Below are the entries; give again exactly the lines from the one mentioning "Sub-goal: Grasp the" through the one mentioning "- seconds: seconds", inclusive.

(Records from a dataset)
········

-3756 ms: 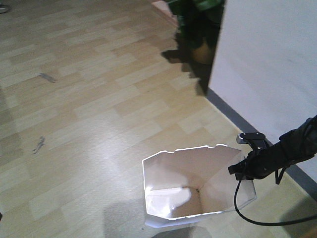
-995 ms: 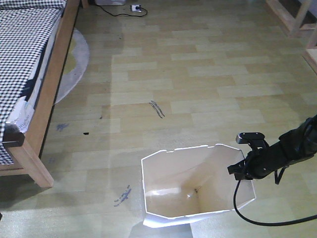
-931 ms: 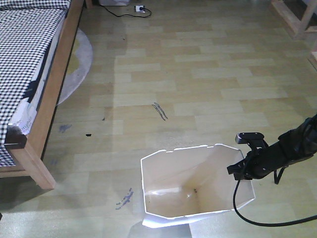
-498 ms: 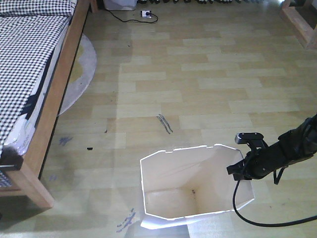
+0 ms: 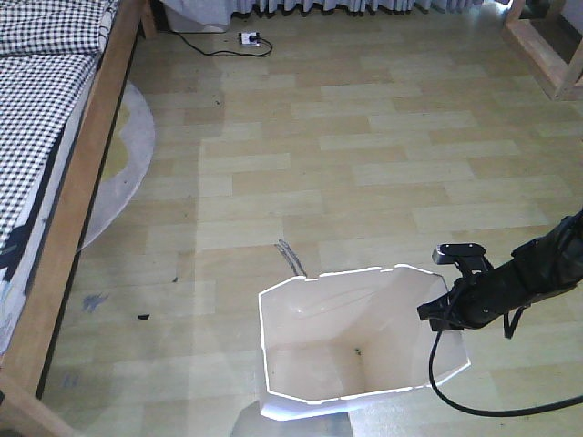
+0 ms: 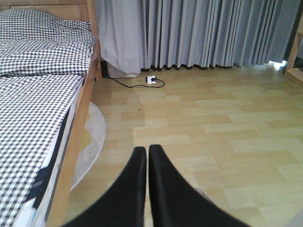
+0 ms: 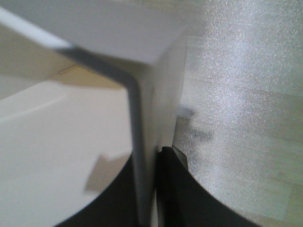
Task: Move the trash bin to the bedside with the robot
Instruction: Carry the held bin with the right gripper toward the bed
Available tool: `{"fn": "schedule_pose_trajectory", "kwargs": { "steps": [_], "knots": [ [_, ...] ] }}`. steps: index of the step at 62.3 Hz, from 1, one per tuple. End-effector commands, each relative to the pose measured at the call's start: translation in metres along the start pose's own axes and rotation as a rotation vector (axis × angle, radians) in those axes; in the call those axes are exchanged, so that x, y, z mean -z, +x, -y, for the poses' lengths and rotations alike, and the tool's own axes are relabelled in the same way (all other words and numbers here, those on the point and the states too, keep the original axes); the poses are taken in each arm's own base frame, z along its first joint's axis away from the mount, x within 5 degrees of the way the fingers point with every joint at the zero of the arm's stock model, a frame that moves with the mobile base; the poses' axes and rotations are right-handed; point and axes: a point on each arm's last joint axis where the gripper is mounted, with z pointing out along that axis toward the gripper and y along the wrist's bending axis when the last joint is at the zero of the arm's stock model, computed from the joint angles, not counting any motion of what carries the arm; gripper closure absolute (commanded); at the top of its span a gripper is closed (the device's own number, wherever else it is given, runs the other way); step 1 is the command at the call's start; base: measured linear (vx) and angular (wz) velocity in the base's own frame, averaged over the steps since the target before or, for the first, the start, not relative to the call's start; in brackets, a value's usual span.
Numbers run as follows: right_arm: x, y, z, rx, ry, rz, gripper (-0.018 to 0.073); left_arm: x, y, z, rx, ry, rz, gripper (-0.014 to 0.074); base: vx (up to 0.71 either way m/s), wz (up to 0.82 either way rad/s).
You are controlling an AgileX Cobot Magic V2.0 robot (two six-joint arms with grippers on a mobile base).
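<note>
The bed frame (image 5: pixel 77 191) fills the left edge of the floor (image 5: pixel 364 146). Its long side rail runs away from the camera under the checked bedding (image 5: pixel 36 91), and a grey rug (image 5: pixel 123 155) pokes out from beneath it.

The trash bin (image 5: pixel 310 346) sits upright at the near edge of the floor, well apart from that rail, so the bedside lies off to the bin's left and a little ahead.

The right gripper (image 5: pixel 446 308) has the bin. It's clamped on the right-hand rim, and the right wrist view shows the white wall pinched between the two black fingers (image 7: pixel 170 189). The left gripper (image 6: pixel 147 158) is pressed closed on nothing and points down the floor alongside the bed. That arm is on the bed's side, but it's the right one doing the carrying.

Compared with half a second ago, the bed's near corner post has slid out of the lower-left corner. The dark scuff (image 5: pixel 291 257) now sits right at the bin's far rim, and curtain hems show at the top. The grip on the rim looks unchanged. I'd judge the move is mid-approach and needs more leftward travel.
</note>
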Motion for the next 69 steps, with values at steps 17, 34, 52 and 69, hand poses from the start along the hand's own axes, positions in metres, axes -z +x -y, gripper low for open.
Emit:
{"fn": "schedule_pose_trajectory", "kwargs": {
  "steps": [17,34,52,69],
  "knots": [
    [0.0237,-0.0200,-0.0166,-0.001,-0.141,0.090,0.0566,-0.0005,-0.0008,0.0001,0.007,0.004,0.065,0.0603,0.28,-0.05],
    [0.0237,-0.0200,-0.0166,-0.001,-0.141,0.090,0.0566,-0.0005,-0.0008,0.0001,0.007,0.004,0.065,0.0603,0.28,0.03],
    [0.0237,-0.0200,-0.0166,-0.001,-0.141,0.090,0.0566,-0.0005,-0.0008,0.0001,0.007,0.004,0.065,0.0603,0.27,0.10],
    [0.0237,-0.0200,-0.0166,-0.001,-0.141,0.090,0.0566,-0.0005,-0.0008,0.0001,0.007,0.004,0.065,0.0603,0.25,0.10]
  ]
}}
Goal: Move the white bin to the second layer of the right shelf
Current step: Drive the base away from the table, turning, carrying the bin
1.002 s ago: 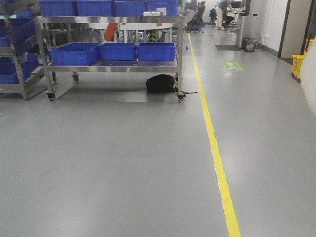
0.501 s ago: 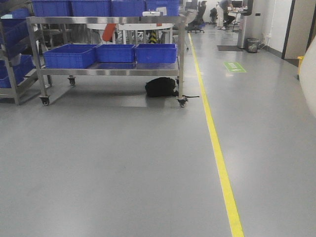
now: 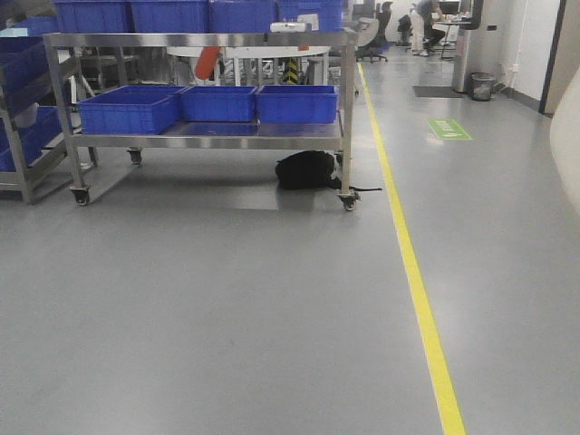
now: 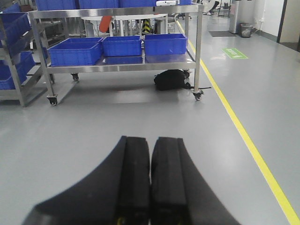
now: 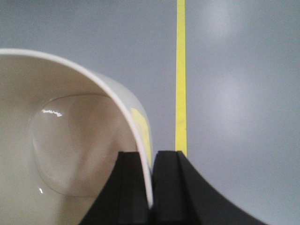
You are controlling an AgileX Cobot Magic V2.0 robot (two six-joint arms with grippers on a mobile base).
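Observation:
The white bin point(image 5: 70, 140) is a glossy cream tub that fills the left of the right wrist view. Its thin rim is pinched between the black fingers of my right gripper point(image 5: 151, 154), which is shut on it above the grey floor. In the front view only a pale sliver of the white bin point(image 3: 569, 154) shows at the right edge. My left gripper point(image 4: 151, 139) is shut with nothing in it, its two pads pressed together over bare floor. The right shelf second layer is out of view.
A steel cart point(image 3: 199, 140) on casters stands ahead with blue crates point(image 3: 131, 107) on it and a black bag point(image 3: 306, 169) under it. Another rack point(image 3: 18, 172) with blue crates is at the far left. A yellow floor line point(image 3: 412, 263) runs forward on the right.
In the front view the cart and the yellow line have shifted to the right, and the yellow container at the right edge has left the frame. The bin sliver stays at the right edge.

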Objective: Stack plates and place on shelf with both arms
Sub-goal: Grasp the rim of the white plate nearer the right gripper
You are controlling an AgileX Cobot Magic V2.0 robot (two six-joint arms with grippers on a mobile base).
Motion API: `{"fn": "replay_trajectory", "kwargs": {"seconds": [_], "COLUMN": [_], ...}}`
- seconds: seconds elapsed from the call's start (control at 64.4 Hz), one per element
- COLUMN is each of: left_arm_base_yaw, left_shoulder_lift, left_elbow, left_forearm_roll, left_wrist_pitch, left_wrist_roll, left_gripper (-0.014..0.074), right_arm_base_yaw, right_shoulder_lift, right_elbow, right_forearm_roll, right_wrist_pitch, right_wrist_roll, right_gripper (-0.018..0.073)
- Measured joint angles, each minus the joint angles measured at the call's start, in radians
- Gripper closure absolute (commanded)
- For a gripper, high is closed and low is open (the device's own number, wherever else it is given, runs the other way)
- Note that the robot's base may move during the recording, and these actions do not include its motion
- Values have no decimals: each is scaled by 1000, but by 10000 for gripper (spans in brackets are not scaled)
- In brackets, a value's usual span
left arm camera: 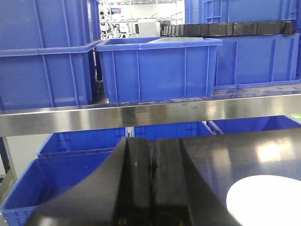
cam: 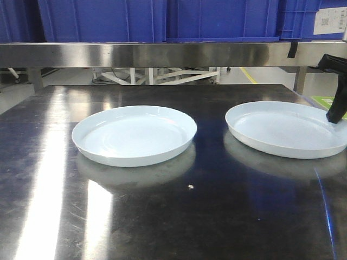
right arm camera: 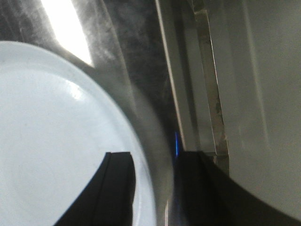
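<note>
1. Nothing is stacked yet. The two plates lie flat and well apart on the dark steel surface (cam: pixel 162 216), the left plate (cam: pixel 134 135) near the middle and the right plate (cam: pixel 287 129) towards the right edge.
2. The shelf (cam: pixel 162 54) runs across behind and above them. Its steel rail carries blue crates (cam: pixel 103 19), and no plate shows on it.
3. The right end effector (right arm camera: pixel 153 162) is at the outer rim of the right plate. Its jaws stand apart, one finger over the inside of the plate and the other outside, with the rim in the gap between. The wrist view is blurred, so I cannot tell whether either finger touches the rim. It has hold of nothing.
4. The left end effector (left arm camera: pixel 151 165) has its fingers pressed together and is empty. It is raised and faces the shelf, and only a slice of one plate shows low in its view.
5. My judgement is that the task is at its very start and the first grasp is being set up. Almost all of it is left: closing on the rim, setting one plate on the other, lifting the pair with both arms and placing it on the shelf.
</note>
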Motion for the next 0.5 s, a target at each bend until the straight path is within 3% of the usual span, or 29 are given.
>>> {"fn": "replay_trajectory", "kwargs": {"seconds": [0.326, 0.497], "left_arm_base_yaw": [0, 0], "left_shoulder_lift": [0, 0], "left_elbow": [0, 0], "left_forearm_roll": [0, 0], "left_wrist_pitch": [0, 0], "left_wrist_roll": [0, 0], "left_gripper": [513, 513], "right_arm_base_yaw": [33, 33], "right_shoulder_lift": [10, 13], "right_elbow": [-4, -6], "right_forearm_roll": [-4, -13], "right_wrist_pitch": [-2, -2], "right_wrist_roll": [0, 0], "right_gripper": [222, 365]}}
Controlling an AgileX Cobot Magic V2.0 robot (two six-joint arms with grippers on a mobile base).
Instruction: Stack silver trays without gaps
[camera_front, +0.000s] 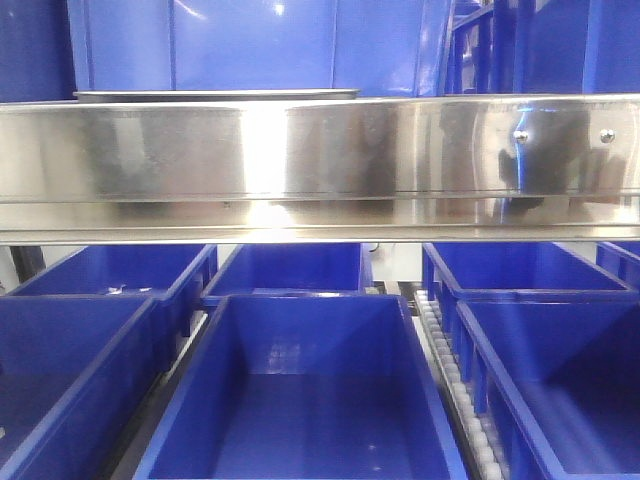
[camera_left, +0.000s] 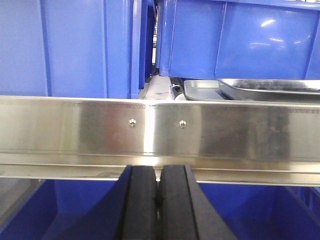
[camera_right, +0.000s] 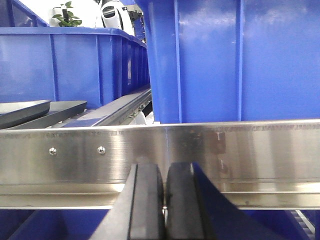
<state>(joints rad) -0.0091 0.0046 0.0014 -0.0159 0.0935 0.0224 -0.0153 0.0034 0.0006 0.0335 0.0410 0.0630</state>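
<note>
Silver trays (camera_left: 260, 89) behind steel rail (camera_left: 150, 130), left end effector (camera_left: 159, 200) (pressed together)

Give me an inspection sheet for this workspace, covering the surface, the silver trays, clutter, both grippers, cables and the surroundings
Surface: a long steel rail with screws runs across all three views; a roller track shows between the lower bins.
Job's things: silver trays lie on the shelf behind the rail, one overlapping another with a gap at the near edge; only a thin rim shows in the front view.
Clutter: nothing seen.
Grippers: left gripper shut, empty, below the rail; right gripper shut, empty, below the rail.
Cables: nothing seen.
Surroundings: blue plastic bins above and below the rail; a potted plant far back.
</note>
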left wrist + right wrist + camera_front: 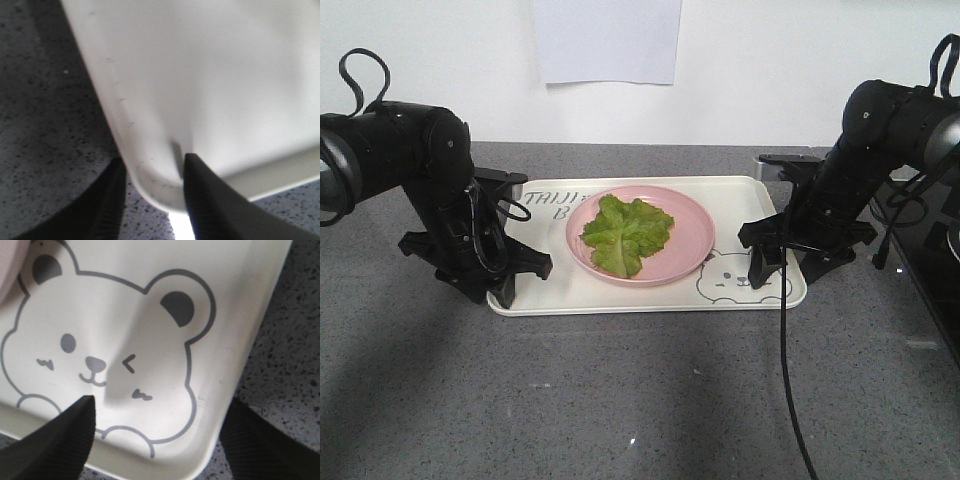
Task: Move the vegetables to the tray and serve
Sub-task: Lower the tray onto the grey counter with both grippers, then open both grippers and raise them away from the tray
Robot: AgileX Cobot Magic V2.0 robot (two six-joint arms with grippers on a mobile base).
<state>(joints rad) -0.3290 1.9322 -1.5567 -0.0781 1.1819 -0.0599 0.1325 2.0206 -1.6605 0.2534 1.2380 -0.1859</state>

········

» **Reply**
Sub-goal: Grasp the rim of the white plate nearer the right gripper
You are controlling an AgileX Cobot Magic V2.0 robot (two six-joint arms with grippers on a mobile base).
Motion API: `{"fn": "replay_trajectory", "kwargs": {"seconds": [_], "COLUMN": [_], ...}}`
- seconds: seconds elapsed from the call's start (control at 64.4 Hz), one per element

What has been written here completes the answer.